I just dont have one. 

You want to stop all water from coming in and need to make it into "one piece". Seal everything. The paint will probably get hair cracks at all the joints. The caulk will be you line of defence.

It's going to look really great.

Al


----------



## Chamfer (Sep 6, 2014)

I would also suggest priming the entire thing inside and out if its not already assembled. And put a double coat on the bottom and around the base where it will be touching the ground. May seem like overkill but this will aid in preventing rot.

Nice looking columns you got there.


----------



## TimPa (Jan 27, 2010)

what al and chamfer said. use titebond III glue


----------



## vender (Nov 29, 2014)

This is what i have. I painted all the bare wood and used solar seal on all the gaps. Now how should I join the 45 miters to form the column. Biscuits and glue? I cant use a pocket screw. Face nail after glueing? Or is TB3 and biscuits enough?
Thanks all


----------



## Al B Thayer (Dec 10, 2011)

They look real nice. You might look into using some of those pin head finish screws. They have a small head driven with a square drive. Run the head below and caulk. That's what I would do.

Al


----------



## Trav (May 30, 2011)

Post pictures of them finished. I would like to see.


----------



## ryan50hrl (Jun 30, 2012)

Very nice looking....You didn't paint the surface you'll be gluing did you?

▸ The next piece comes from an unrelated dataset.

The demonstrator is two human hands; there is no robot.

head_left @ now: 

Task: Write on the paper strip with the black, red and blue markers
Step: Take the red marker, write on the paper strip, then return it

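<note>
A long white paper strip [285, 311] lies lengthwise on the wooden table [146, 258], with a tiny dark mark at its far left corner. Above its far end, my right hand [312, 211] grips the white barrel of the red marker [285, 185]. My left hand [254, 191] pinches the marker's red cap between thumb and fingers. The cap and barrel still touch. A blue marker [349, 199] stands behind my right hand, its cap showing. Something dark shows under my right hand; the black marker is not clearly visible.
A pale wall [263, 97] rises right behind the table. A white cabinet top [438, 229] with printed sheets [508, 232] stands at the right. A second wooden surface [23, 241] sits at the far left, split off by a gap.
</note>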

If it were me, i'd run a thin matching kerf down each mating face and use a full length spline and glue.


----------



## TimPa (Jan 27, 2010)

i saw a toh episode where tommy used biscuits and adhesive/caulk. don't know of a good adhesive caulk to use tho....


----------



## Chamfer (Sep 6, 2014)

Finish screws and glue would be the easiest way IMO and hold just as good as anything else.


----------



## vender (Nov 29, 2014)

Ryan I did NOT paint the glue surface. Should have I? I figured the glue would protect the wood? So if I biscuit every 6" (would you go 4"?) and glue then use the screws as clamps will that do? I was going to make a jig to glue it up but wont the biscuits and screws keep it all aligned? I can't run a spline as some twisting in going on (not much at all) I figure the biscuits will bring it all together?
Thanks all for your help. Great forum!
and on the next ones I am going to use a "lock miter bit"?


----------



## woodnthings (Jan 24, 2009)

*without a spline ...*

They will slide around a bit when trying to clamp them for gluing. 
Tape them all along the edges on the outside with a painter's tape, then when you fold them along their edges they will stay tight together. A few brad nails will secure them while the glue sets. 
OR you can use a long strip on the inside of the miter forming a ledge for the adjoining board's surface to seat, either one on each edge or two on 2 of the boards and none on the other two.
OR you can run a kerf in the center of the miter as suggested and use a strip of 1/8" ply or Masonite to locate the miters accurately. A table saw with a full kerf blade would do nicely. I would preglue the strips on one miter on each board, and let them set, rather than trying to work the strips in all at the same time while dripping with glue. Just don't let the glue oooze out onto the strips. That may be easier said than done...I donno? It won't take much glue in the kerf to work well.


----------



## Al B Thayer (Dec 10, 2011)

vender said:


> Ryan I did NOT paint the glue surface. Should have I? I figured the glue would protect the wood? So if I biscuit every 6" (would you go 4"?) and glue then use the screws as clamps will that do? I was going to make a jig to glue it up but wont the biscuits and screws keep it all aligned? I can't run a spline as some twisting in going on (not much at all) I figure the biscuits will bring it all together?
> Thanks all for your help. Great forum!
> and on the next ones I am going to use a "lock miter bit"?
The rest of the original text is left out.